▸ **Your task**: Every entry that follows is to be set down exactly, with its pictures omitted.

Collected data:
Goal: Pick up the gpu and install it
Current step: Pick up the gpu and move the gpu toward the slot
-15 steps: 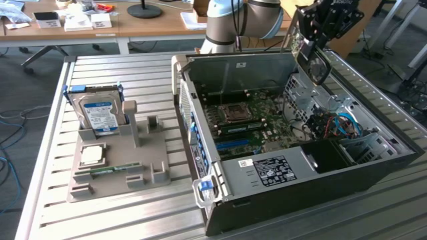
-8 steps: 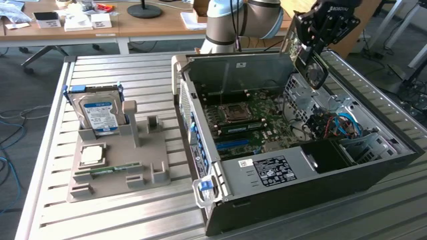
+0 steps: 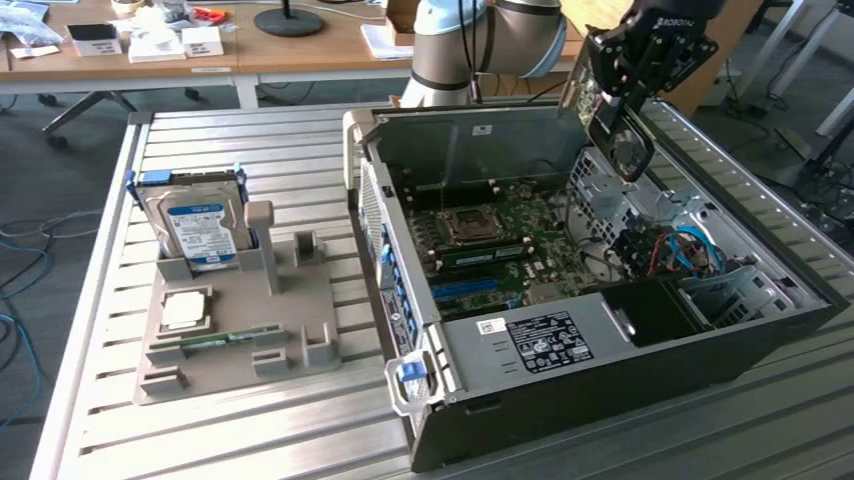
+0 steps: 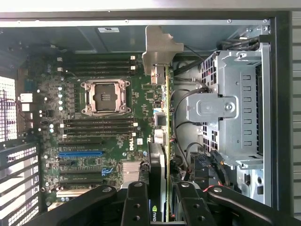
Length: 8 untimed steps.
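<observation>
So the gpu is held up in the air by the gripper, over the far corner of the open computer case, toward the exterior view's right. It isn't seated in any slot yet.

In the wrist view the gpu is seen edge-on. It's pinched between the two black fingers, which are closed narrow on it. The silvery bracket is at the end away from the gripper.

The motherboard with its bare CPU socket is seen behind it. The gpu is lined up roughly between that socket and the metal drive cage.

Beside the case, a grey holder is sat on the slatted metal table. A blue-labelled hard drive is stood upright in it and a memory stick is laid flat on it.
</observation>
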Motion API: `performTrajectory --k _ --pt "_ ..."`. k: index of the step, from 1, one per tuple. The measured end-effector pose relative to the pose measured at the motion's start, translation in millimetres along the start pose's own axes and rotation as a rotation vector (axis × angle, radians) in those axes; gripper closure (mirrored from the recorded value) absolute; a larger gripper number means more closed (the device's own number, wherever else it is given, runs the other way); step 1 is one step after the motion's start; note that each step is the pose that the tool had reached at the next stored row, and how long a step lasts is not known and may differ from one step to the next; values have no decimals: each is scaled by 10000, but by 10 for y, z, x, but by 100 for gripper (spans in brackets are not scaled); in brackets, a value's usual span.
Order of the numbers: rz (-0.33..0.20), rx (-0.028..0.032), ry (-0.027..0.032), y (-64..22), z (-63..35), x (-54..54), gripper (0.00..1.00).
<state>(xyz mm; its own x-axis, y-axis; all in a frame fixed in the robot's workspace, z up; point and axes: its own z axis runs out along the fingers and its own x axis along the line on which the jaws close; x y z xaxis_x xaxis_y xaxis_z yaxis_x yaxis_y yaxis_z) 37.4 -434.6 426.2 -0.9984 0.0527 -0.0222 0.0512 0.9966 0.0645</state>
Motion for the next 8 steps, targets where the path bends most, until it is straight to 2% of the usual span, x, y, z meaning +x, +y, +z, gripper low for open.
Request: performTrajectory --k 8 --pt "0 1 0 -2 24 0 73"
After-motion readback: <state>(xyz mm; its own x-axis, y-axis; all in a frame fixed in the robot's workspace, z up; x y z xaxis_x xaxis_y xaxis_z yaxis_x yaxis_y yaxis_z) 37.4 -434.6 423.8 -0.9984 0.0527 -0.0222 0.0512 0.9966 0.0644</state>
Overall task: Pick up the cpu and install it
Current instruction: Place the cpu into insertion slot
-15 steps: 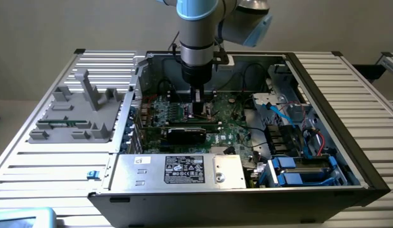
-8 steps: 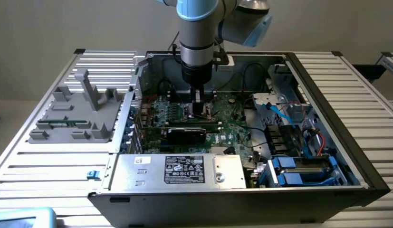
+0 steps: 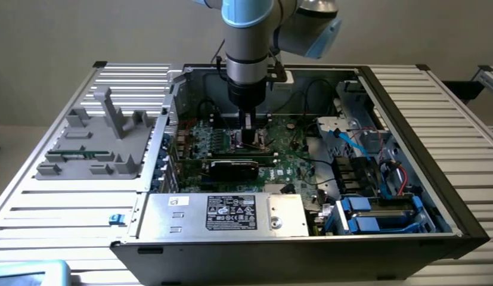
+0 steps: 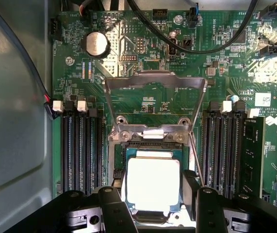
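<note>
Hovering over the socket (image 4: pixel 153 145), the tool (image 4: pixel 153 191) stands part-open, pinching the cpu (image 4: pixel 152 182) by opposite edges. It seems light, stiff, fragile; those thin edges suit gripping.

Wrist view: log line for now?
object: flat square silver-topped cpu chip | pincer: closed on chip | at: black socket | grey metal load plate: swung open
</note>
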### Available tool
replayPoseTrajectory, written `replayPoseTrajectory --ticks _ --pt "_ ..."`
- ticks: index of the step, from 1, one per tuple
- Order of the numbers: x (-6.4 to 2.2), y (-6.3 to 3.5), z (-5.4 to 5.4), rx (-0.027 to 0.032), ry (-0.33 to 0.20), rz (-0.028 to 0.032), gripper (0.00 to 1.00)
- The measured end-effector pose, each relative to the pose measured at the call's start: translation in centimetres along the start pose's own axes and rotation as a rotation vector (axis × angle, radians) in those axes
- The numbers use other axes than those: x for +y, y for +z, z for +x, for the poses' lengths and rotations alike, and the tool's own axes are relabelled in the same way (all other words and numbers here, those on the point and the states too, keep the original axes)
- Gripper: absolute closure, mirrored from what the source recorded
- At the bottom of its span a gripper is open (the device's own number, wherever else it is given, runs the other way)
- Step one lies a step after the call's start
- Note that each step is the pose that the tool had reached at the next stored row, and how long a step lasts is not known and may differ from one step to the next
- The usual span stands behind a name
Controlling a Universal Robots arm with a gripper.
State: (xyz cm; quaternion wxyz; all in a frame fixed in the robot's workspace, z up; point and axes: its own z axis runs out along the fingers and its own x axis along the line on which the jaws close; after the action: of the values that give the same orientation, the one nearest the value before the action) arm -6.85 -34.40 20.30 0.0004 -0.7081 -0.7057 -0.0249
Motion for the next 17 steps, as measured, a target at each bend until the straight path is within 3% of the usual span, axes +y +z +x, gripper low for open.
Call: replayPoseTrajectory --ticks 10,17 --pt "0.00 0.18 0.14 -0.0018 0.000 -0.0001 0.45" --pt "-0.01 0.26 0.16 -0.0076 0.000 0.0000 0.45"
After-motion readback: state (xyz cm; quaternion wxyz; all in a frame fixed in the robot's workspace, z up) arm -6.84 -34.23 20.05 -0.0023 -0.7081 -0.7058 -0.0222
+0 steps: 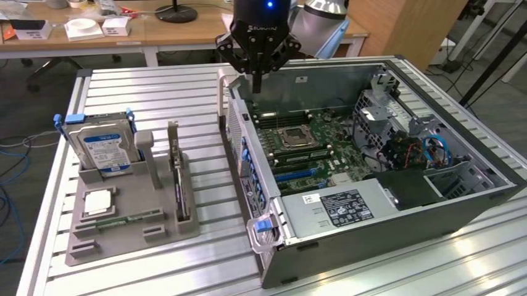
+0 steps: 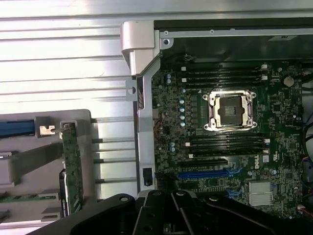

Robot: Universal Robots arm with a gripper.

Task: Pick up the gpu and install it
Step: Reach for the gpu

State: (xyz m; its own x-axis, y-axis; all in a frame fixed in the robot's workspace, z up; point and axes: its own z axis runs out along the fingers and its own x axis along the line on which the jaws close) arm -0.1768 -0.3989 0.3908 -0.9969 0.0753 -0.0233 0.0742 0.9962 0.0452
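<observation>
The black fingers (image 2: 161,213) (image 1: 257,83) sit closest to the wrist camera, drawn together and holding nothing. In the exterior view they point down above the far corner of the open computer case (image 1: 329,262), on the exterior view's left. The graphics card (image 1: 175,169) (image 2: 73,166) stands on edge in a slot of the gray holder (image 1: 123,233) on the counter (image 1: 148,92), just beside the case and well apart from the fingers. A hard drive (image 1: 103,148) stands upright in the same holder, farther from the case. The motherboard (image 1: 305,148) (image 2: 220,147) lies flat inside the case.
</observation>
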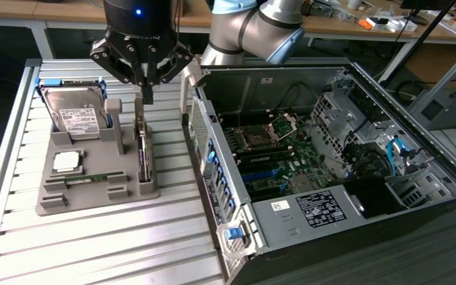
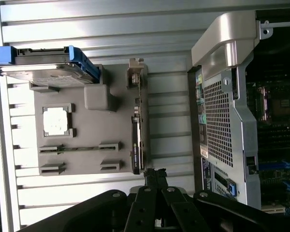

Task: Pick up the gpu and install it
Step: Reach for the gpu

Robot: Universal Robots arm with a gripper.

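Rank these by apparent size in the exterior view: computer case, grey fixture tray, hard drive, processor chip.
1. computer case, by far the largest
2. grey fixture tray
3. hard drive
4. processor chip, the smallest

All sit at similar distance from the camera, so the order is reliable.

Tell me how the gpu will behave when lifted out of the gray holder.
The gpu is a thin card standing on edge, so it is probably stiff and light. Once clear of the gray holder, it would likely tip over if released.
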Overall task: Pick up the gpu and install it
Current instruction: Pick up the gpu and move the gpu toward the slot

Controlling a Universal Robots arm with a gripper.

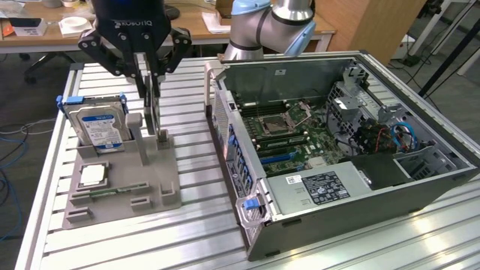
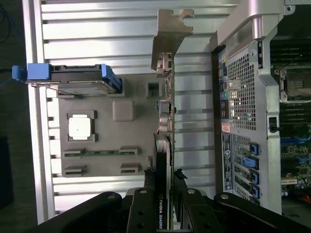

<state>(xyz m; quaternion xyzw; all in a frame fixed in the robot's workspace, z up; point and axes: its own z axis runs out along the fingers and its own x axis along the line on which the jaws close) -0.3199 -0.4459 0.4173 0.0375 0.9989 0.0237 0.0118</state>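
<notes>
**Slotted desk, graphics card in the fingers**

Slotted aluminium forms the desk [image 1: 202, 230]. An open computer case [image 1: 360, 208] lies on the exterior view's right and a grey fixture tray [image 1: 120, 180] on its left. The tray carries a blue-labelled hard drive [image 1: 98, 126] at its far end, with a processor [image 1: 91, 175] and a memory stick [image 1: 112, 193] nearer.

The gpu [image 2: 165, 111] stands on edge at the tray's case-side edge, its silver bracket [image 2: 170, 34] at the far end. The gripper [image 2: 164, 171] reaches down over it, fingers [image 2: 181, 194] drawn narrow against both flat faces.

The card looks light, stiff and thin, but probably fragile. Its faces near the top edge seem the safest hold, clear of the connector edge.
</notes>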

▸ **Solution for this exercise**:
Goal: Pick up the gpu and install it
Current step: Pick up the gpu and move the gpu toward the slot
-15 steps: 
-8 steps: 
+0 steps: 
+0 steps: 
Length: 8 untimed steps.
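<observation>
So the gpu is held up in the air by the gripper, over the far corner of the open computer case, toward the exterior view's right. It isn't seated in any slot yet.

In the wrist view the gpu is seen edge-on. It's pinched between the two black fingers, which are closed narrow on it. The silvery bracket is at the end away from the gripper.

The motherboard with its bare CPU socket is seen behind it. The gpu is lined up roughly between that socket and the metal drive cage.

Beside the case, a grey holder is sat on the slatted metal table. A blue-labelled hard drive is stood upright in it and a memory stick is laid flat on it.
</observation>
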Motion API: `performTrajectory --k _ --pt "_ ..."`. k: index of the step, from 1, one per tuple. The measured end-effector pose relative to the pose measured at the motion's start, translation in millimetres along the start pose's own axes and rotation as a rotation vector (axis × angle, radians) in those axes; gripper closure (mirrored from the recorded value) absolute; a larger gripper number means more closed (the device's own number, wherever else it is given, runs the other way); step 1 is one step after the motion's start; note that each step is the pose that the tool had reached at the next stored row, and how long a step lasts is not known and may differ from one step to the next; values have no decimals: each is scaled by 10000, but by 10 for y, z, x, but by 100 for gripper (spans in brackets are not scaled); in brackets, a value's usual span.
Order of the numbers: rz (-0.33..0.20), rx (-0.028..0.032), ry (-0.027..0.032), y (-64..22), z (-63..35), x (-54..54), gripper (0.00..1.00).
<state>(xyz mm; its own x-axis, y-axis; all in a frame fixed in the robot's workspace, z up; point and axes: its own z axis runs out along the fingers and its own x axis along the line on which the jaws close; x y z xaxis_x xaxis_y xaxis_z yaxis_x yaxis_y yaxis_z) 37.4 -434.6 426.2 -0.9984 0.0527 -0.0222 0.0512 0.9966 0.0645</state>
Motion for the next 8 steps, targets where the path bends most, until it is straight to 2% of the usual span, x, y, z meaning +x, +y, +z, gripper low for open.
Request: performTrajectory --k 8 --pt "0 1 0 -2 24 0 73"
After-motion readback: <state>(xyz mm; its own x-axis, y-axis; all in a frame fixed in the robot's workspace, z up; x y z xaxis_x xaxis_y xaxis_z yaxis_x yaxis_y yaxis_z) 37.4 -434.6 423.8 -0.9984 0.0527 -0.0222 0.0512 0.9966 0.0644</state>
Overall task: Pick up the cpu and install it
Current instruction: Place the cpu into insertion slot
-15 steps: 
-8 steps: 
+0 steps: 
+0 steps: 
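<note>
Hovering over the socket (image 4: pixel 153 145), the tool (image 4: pixel 153 191) stands part-open, pinching the cpu (image 4: pixel 152 182) by opposite edges. It seems light, stiff, fragile; those thin edges suit gripping.

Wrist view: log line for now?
object: flat square silver-topped cpu chip | pincer: closed on chip | at: black socket | grey metal load plate: swung open
</note>
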### Available tool
replayPoseTrajectory, written `replayPoseTrajectory --ticks _ --pt "_ ..."`
- ticks: index of the step, from 1, one per tuple
- Order of the numbers: x (-6.4 to 2.2), y (-6.3 to 3.5), z (-5.4 to 5.4), rx (-0.027 to 0.032), ry (-0.33 to 0.20), rz (-0.028 to 0.032), gripper (0.00 to 1.00)
- The measured end-effector pose, each relative to the pose measured at the call's start: translation in centimetres along the start pose's own axes and rotation as a rotation vector (axis × angle, radians) in those axes
- The numbers use other axes than those: x for +y, y for +z, z for +x, for the poses' lengths and rotations alike, and the tool's own axes are relabelled in the same way (all other words and numbers here, those on the point and the states too, keep the original axes)
- Gripper: absolute closure, mirrored from what the source recorded
- At the bottom of its span a gripper is open (the device's own number, wherever else it is given, runs the other way)
- Step one lies a step after the call's start
- Note that each step is the pose that the tool had reached at the next stored row, and how long a step lasts is not known and may differ from one step to the next
- The usual span stands behind a name
Controlling a Universal Robots arm with a gripper.
State: (xyz cm; quaternion wxyz; all in a frame fixed in the robot's workspace, z up; point and axes: its own z axis runs out along the fingers and its own x axis along the line on which the jaws close; after the action: of the values that give the same orientation, the one nearest the value before the action) arm -6.85 -34.40 20.30 0.0004 -0.7081 -0.7057 -0.0249
Motion for the next 17 steps, as measured, a target at each bend until the straight path is within 3% of the usual span, axes +y +z +x, gripper low for open.
Call: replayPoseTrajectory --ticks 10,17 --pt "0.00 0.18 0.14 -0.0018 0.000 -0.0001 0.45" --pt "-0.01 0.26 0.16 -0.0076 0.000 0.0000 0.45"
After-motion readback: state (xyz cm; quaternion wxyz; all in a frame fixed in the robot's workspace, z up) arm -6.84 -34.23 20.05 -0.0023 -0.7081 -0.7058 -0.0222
+0 steps: 
+0 steps: 

Robot: Universal Robots arm with a gripper.

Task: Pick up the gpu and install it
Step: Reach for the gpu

State: (xyz m; its own x-axis, y-axis; all in a frame fixed in the robot's workspace, z up; point and axes: its own z axis runs out along the fingers and its own x axis along the line on which the jaws close) arm -0.1768 -0.3989 0.3908 -0.9969 0.0753 -0.0233 0.0742 0.9962 0.0452
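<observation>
The black fingers (image 2: 161,213) (image 1: 257,83) sit closest to the wrist camera, drawn together and holding nothing. In the exterior view they point down above the far corner of the open computer case (image 1: 329,262), on the exterior view's left. The graphics card (image 1: 175,169) (image 2: 73,166) stands on edge in a slot of the gray holder (image 1: 123,233) on the counter (image 1: 148,92), just beside the case and well apart from the fingers. A hard drive (image 1: 103,148) stands upright in the same holder, farther from the case. The motherboard (image 1: 305,148) (image 2: 220,147) lies flat inside the case.
</observation>
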
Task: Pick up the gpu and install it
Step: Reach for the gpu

Robot: Universal Robots arm with a gripper.

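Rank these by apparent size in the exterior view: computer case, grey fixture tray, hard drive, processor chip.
1. computer case, by far the largest
2. grey fixture tray
3. hard drive
4. processor chip, the smallest

All sit at similar distance from the camera, so the order is reliable.

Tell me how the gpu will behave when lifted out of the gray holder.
The gpu is a thin card standing on edge, so it is probably stiff and light. Once clear of the gray holder, it would likely tip over if released.
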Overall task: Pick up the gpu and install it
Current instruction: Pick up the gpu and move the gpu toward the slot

Controlling a Universal Robots arm with a gripper.


<state>(xyz m; quaternion xyzw; all in a frame fixed in the robot's workspace, z up; point and axes: its own z axis runs out along the fingers and its own x axis along the line on which the jaws close) -0.3199 -0.4459 0.4173 0.0375 0.9989 0.0237 0.0118</state>
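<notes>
**Slotted desk, graphics card in the fingers**

Slotted aluminium forms the desk [image 1: 202, 230]. An open computer case [image 1: 360, 208] lies on the exterior view's right and a grey fixture tray [image 1: 120, 180] on its left. The tray carries a blue-labelled hard drive [image 1: 98, 126] at its far end, with a processor [image 1: 91, 175] and a memory stick [image 1: 112, 193] nearer.

The gpu [image 2: 165, 111] stands on edge at the tray's case-side edge, its silver bracket [image 2: 170, 34] at the far end. The gripper [image 2: 164, 171] reaches down over it, fingers [image 2: 181, 194] drawn narrow against both flat faces.

The card looks light, stiff and thin, but probably fragile. Its faces near the top edge seem the safest hold, clear of the connector edge.
</notes>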

Nothing further belongs to this answer.